By relying on specific narratives of migration and abstraction, Counterspace’s project counters tropes that essentialize African urbanism as an aberration that can only be understood through notions of “informality” or valorize ‘Britishness’ as a marker for a type of multiculturalism disentangled from the machinations of the British Empire. The design was generated from a tactful translation of everyday spaces: community centers, restaurants, places of worship, and beauty salons that have gained significance because they provide spaces for people who remain unsettled. People whose very presence challenges hegemonic notions of identity, citizenship or belonging. It is an attempt to count what philosopher and political theorist Achille Mbembe might call “discounted bodies.”[2] For example, one of the reference images used to deliver the project on Counterspace’s website is a photograph of a striped pink and white tarpaulin loosely draped over two ambiguous forms, one slightly shorter than the other. A much taller, and seemingly more permanent brick building forms the background. This juxtaposition of temporality and permanence, the stall and the building, brick and tarpaulin, could be read as an emblematic image of diasporic space-making—a sublime environment that is about prefiguration instead of preservation. A counterimage to architecture’s pretentions of timelessness.

The project’s unapologetic interest in form, materiality, and texture demonstrates an attempt to gather a global constellation of spaces. From a disciplinary standpoint, it could also be read as a return to phenomenology without its apolitical implications.[3] More specifically, unlike a previous generation of architects—influenced by theorists like Juhani Pallasmaa—who considered the experiential aspects of architecture without the messiness of power and subjectivity, Counterspace’s projects such as the Serpentine Pavilion 2021 and Folded Skies (2019) offer meditations on ontological conditions produced from coloniality and extraction.

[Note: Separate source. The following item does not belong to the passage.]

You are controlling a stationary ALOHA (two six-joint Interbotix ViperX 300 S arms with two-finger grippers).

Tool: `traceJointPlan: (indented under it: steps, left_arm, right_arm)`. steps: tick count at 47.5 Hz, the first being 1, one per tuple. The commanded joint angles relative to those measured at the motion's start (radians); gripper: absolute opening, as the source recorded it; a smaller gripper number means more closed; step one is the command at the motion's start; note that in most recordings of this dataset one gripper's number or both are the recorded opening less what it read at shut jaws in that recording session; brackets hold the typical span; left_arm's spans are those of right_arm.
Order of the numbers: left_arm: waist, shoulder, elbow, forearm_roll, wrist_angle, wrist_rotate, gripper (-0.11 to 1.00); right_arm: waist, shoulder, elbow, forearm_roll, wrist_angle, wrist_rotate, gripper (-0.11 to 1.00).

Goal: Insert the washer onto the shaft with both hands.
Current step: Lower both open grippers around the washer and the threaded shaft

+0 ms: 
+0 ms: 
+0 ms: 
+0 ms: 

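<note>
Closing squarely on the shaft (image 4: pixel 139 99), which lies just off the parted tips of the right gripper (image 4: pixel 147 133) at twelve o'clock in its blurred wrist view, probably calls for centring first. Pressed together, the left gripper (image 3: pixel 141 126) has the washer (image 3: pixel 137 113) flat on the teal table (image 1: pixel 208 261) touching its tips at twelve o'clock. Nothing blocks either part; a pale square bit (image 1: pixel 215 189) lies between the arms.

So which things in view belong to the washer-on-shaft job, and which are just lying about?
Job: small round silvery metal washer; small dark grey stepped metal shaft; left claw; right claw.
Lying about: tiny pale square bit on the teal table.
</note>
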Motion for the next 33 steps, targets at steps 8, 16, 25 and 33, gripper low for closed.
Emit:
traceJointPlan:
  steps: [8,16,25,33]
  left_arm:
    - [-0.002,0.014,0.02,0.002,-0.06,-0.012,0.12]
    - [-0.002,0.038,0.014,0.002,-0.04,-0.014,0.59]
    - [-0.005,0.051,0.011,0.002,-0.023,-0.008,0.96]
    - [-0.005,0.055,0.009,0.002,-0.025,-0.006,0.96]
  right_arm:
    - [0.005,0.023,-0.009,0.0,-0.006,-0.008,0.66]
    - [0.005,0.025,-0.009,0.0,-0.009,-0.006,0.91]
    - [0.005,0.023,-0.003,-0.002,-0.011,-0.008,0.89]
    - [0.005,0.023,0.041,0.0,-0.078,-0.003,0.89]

Counterspace, Folded Skies, 2019

What I find most fascinating about the project is its critical awareness of the fact that representation is always incomplete. It can never fully capture the nuances, topographies, rituals, subjects and power structures that make up the ever-shifting communities and spaces that it is drawing from. Therefore, it is an acknowledgement of limits, approached not through didacticism but through a sense of openness. Countering spaces and images is an active position against the placeless-ness that has dominated contemporary architectural discourse—a discourse that remains oblivious to its positionality in place and time.

At a moment marked by various racial, financial, and ecological regimes of displacement and dispossession, it seems apt to lead with an image that places movement and negation in front of the seemingly immutable façade of Western architecture. In other words, designing diasporic spaces simply starts by acknowledging their immeasurable presence in London, Johannesburg, New York, Atlanta, Accra, Addis Ababa, Shanghai, Dubai, Mumbai and everywhere in between; moving architecture away from nihilism and irrelevance into a practice that is committed to dismantling and reconstructing the spaces and ideas that continue to shape us.

References

[1] Hall, Stuart. “Cultural Identity and Diaspora,” in Identity: Community, Culture, Difference. Ed. Jonathan Rutherford. London: Lawrence & Wishart, 1990. 222-37.

[2] “Wars on mobility are wars whose aim is to turn discounted bodies into borders.” See Bangstad, Sindre and Nilsen, Torbjørn Tumyr (2019, September 5). Thoughts on the planetary: An interview with Achille Mbembe. New Frame. https://www.newframe.com/thoughts-on-the-planetary-an-interview-with-achille-mbembe/ Also see Mbembe, Achille. “Bodies as Borders,” in From the European South, Issue 4 (2019): 10.

[3] Brown, Adrienne. “The Architecture of Racial Phenomena,” in Log, No. 42, Disorienting Phenomenology (Winter/Spring 2018), pp. 27-33.